Hey, don’t get me wrong – I eagerly buy UGLY THINGS every time a new issue hits the stands, and strongly encourage you to do the same. No magazine covers its scene this deeply – and in recent years that scene has expanded to raw music from the 70s and 80s (witness the “controversial” CRIME, UNION CARBIDE PRODUCTIONS and MISFITS cover features). There’s always some features that serve the public interest exceptionally well – witness #21’s piece that sorts through the recent mass of ABKCO Rolling Stones reissues. They’ve even stooped to allow famous record collector Johan (“I owe you one”) Kugelberg on the masthead, and at least he does keep things verbally moving along – and covers micro-scenes that no one else does. Why, this issue JK even tackles DANNY & THE DRESSMAKERS and the legend of Fuck Off Records. And he even prints up a list that he just happened to find in a scrapbook – hey, now where’d that come from??!? – of his favorite records in September 1983 – when he was just a mere teen! Not surprisingly, because he’s always been such a groover, he was way into SPK, PERE UBU, TELEVISION and THE POPES – just like all the other kids! I mean, come on. I lay even odds that this list of “favorite 1983 records” was written in, oh, how about 2003?

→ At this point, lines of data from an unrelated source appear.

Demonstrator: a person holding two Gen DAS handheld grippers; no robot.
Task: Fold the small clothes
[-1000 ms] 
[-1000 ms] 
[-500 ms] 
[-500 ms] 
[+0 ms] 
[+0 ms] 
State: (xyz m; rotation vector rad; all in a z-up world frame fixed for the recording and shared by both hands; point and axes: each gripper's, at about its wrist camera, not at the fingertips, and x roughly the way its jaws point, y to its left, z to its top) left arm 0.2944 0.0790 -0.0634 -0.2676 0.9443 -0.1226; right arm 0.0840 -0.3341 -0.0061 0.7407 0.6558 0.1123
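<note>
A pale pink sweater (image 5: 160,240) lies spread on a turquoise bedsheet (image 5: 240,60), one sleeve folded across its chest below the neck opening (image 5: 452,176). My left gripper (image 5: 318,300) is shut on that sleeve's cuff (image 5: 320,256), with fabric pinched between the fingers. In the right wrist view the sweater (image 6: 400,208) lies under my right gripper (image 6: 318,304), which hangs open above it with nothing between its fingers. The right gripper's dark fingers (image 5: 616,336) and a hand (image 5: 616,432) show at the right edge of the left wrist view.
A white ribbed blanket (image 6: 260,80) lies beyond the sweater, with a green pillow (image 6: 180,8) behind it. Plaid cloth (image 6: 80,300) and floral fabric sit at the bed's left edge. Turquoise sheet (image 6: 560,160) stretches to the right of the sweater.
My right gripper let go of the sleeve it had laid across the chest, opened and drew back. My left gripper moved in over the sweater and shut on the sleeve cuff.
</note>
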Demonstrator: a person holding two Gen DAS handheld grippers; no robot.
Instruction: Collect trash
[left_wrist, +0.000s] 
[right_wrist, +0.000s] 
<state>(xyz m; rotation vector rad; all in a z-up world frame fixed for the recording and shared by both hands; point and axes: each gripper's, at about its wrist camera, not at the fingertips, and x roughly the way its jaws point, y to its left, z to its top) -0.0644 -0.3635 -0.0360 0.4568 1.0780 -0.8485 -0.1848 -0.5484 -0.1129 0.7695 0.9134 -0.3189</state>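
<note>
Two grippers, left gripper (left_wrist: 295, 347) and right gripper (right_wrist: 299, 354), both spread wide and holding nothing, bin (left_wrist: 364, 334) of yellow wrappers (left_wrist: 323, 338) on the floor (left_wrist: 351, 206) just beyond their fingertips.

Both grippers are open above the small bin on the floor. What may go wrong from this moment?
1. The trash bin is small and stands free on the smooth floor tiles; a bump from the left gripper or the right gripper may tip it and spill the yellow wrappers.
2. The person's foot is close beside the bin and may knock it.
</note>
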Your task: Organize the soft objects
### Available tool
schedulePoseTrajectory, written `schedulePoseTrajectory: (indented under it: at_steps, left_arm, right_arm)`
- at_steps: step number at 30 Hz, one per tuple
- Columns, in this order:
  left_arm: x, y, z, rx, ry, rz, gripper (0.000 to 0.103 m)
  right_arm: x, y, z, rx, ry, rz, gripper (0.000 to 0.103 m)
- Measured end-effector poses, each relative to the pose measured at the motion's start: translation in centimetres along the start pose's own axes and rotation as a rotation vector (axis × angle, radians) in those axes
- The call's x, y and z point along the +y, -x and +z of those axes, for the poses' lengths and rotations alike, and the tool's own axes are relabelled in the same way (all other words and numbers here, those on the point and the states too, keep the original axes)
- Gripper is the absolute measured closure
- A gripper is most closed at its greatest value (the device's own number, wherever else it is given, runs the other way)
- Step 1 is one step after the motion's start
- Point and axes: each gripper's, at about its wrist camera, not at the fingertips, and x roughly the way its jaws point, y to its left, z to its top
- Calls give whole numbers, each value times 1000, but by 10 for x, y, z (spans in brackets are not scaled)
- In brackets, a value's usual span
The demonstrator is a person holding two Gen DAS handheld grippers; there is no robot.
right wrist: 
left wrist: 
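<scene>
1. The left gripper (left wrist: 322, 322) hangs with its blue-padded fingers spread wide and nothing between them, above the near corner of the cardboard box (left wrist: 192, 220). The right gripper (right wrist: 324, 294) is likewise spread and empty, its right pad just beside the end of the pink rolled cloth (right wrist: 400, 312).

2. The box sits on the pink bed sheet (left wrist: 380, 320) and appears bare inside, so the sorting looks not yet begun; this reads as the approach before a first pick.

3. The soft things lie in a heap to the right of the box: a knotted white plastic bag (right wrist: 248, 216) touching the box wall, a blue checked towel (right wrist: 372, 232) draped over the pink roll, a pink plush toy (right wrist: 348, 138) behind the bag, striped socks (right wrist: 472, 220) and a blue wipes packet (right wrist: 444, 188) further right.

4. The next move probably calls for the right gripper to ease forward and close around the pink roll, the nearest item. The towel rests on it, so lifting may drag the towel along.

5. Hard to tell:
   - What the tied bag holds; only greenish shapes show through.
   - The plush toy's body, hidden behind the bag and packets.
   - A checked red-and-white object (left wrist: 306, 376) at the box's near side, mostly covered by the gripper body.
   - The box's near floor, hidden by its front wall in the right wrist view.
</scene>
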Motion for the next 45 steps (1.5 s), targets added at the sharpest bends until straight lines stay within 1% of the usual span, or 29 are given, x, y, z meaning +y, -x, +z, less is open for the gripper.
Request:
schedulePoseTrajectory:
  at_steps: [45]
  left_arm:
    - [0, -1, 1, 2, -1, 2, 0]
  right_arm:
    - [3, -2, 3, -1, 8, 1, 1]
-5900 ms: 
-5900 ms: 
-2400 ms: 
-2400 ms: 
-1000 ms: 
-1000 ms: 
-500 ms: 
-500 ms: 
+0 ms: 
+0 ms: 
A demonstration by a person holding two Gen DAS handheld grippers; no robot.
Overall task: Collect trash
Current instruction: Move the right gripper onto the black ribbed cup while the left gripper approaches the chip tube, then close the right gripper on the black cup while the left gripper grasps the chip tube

Anyway, the new UGLY THINGS is out! Go forth and prosper -- $9 of Paypal and clicking here will get you going.

Friday, November 14, 2003
LET NATHANIEL MAYER TAKE YOU TO THE VILLAGE OF LOVE…..In MOJO’s relatively recent “Detroit” issue, there was a surprising piece on 60s R&B/soul loverman NATHANIEL MAYER, he of the awesome posthumous CD “Village of Love” and its stupendous, doo wop groover of a title track. “Village of Love”, the song, apparently reached #22 on the US charts in 1962, which surprised me since I’d never heard it on oldies radio (and I very much “dig” oldies radio). The 21-track retrospective CD came out in 1996 on Italy’s Gold Dust records, and is a must if you’re in need of an overview of all the high points of early 60s R&B, all performed beautifully by one dude: renaissance man Mayer. There’s 5-years-ahead-of-my-time call & response soul (“I Had a Dream”, later covered by the GIBSON BROS); jiving dancefloor killers (“Leave Me Alone” and “I Want Love and Affection [Not The House of Correction]”); and the collection’s calling card: down and out, done-me-wrong weepers (“Hurting Love”, among others), perfect for play while staring at the bottom of a beer bottle. Tim Warren at Crypt Records was hyping this in his catalog a few years ago with the graceful subtlety he’s well known for (“BUY OR DIE!!!"), and I thankfully took the bait. And wouldn’t you know it, Nathaniel Mayer’'s on the revival circuit now & absolutely knocking ‘em dead, or so Mojo claims. Then again, they say that about everything – critical distinctions and the bearing of unpleasant truths are not that particular magazine’s strong suit. Layouts, bold colors, compleat career overviews: they got that covered. Anyway, the real R&B truth lies in the “Village of Love” CD, and it was nice to see it recognized as such.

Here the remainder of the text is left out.